### HOW TO COMPLETE THIS TASK
Reproduce the data that follows character for character, but omit its pictures.

### SUPPLIED INFORMATION
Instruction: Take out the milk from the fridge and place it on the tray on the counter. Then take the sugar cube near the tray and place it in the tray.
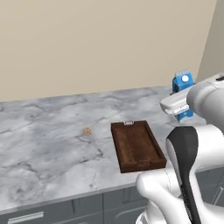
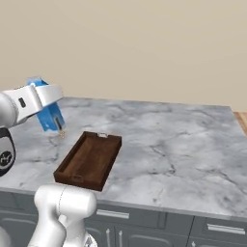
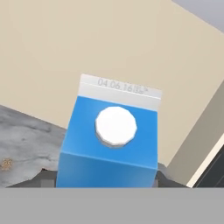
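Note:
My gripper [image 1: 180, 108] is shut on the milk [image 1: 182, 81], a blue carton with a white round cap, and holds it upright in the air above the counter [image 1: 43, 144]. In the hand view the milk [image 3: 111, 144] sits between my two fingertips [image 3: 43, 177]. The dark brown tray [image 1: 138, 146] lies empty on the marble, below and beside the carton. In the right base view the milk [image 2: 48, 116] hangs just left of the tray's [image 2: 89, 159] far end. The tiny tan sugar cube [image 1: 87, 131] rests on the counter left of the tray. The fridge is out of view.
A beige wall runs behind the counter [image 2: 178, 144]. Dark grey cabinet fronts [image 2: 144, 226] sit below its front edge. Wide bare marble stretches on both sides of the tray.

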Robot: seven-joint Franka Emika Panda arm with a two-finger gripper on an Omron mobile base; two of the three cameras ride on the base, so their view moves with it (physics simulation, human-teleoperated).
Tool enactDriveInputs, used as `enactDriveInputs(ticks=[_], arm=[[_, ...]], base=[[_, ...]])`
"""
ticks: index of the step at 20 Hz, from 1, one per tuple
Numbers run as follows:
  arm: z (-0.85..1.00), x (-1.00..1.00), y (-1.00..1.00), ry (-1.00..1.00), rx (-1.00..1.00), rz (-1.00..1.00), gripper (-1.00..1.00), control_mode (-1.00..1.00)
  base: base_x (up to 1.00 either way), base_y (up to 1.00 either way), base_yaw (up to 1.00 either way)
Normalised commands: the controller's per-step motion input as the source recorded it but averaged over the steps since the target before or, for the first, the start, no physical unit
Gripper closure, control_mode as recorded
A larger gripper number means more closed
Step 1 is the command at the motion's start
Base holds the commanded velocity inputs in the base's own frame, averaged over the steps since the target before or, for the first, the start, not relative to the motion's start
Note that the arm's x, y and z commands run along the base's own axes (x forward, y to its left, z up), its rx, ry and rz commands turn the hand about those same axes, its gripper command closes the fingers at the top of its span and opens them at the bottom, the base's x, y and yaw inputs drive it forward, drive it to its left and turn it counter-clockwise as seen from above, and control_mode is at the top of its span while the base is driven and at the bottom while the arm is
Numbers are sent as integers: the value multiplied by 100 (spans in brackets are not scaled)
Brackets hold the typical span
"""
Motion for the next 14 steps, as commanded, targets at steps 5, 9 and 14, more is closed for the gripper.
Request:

### EXERCISE ANSWER
Instruction: Take out the milk from the fridge and place it on the tray on the counter. Then take the sugar cube near the tray and place it in the tray.
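Note:
My gripper [image 1: 180, 108] is shut on the milk [image 1: 182, 81], a blue carton with a white round cap, and holds it upright in the air above the counter [image 1: 43, 144]. In the hand view the milk [image 3: 111, 144] sits between my two fingertips [image 3: 43, 177]. The dark brown tray [image 1: 138, 146] lies empty on the marble, below and beside the carton. In the right base view the milk [image 2: 48, 116] hangs just left of the tray's [image 2: 89, 159] far end. The tiny tan sugar cube [image 1: 87, 131] rests on the counter left of the tray. The fridge is out of view.
A beige wall runs behind the counter [image 2: 178, 144]. Dark grey cabinet fronts [image 2: 144, 226] sit below its front edge. Wide bare marble stretches on both sides of the tray.
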
Robot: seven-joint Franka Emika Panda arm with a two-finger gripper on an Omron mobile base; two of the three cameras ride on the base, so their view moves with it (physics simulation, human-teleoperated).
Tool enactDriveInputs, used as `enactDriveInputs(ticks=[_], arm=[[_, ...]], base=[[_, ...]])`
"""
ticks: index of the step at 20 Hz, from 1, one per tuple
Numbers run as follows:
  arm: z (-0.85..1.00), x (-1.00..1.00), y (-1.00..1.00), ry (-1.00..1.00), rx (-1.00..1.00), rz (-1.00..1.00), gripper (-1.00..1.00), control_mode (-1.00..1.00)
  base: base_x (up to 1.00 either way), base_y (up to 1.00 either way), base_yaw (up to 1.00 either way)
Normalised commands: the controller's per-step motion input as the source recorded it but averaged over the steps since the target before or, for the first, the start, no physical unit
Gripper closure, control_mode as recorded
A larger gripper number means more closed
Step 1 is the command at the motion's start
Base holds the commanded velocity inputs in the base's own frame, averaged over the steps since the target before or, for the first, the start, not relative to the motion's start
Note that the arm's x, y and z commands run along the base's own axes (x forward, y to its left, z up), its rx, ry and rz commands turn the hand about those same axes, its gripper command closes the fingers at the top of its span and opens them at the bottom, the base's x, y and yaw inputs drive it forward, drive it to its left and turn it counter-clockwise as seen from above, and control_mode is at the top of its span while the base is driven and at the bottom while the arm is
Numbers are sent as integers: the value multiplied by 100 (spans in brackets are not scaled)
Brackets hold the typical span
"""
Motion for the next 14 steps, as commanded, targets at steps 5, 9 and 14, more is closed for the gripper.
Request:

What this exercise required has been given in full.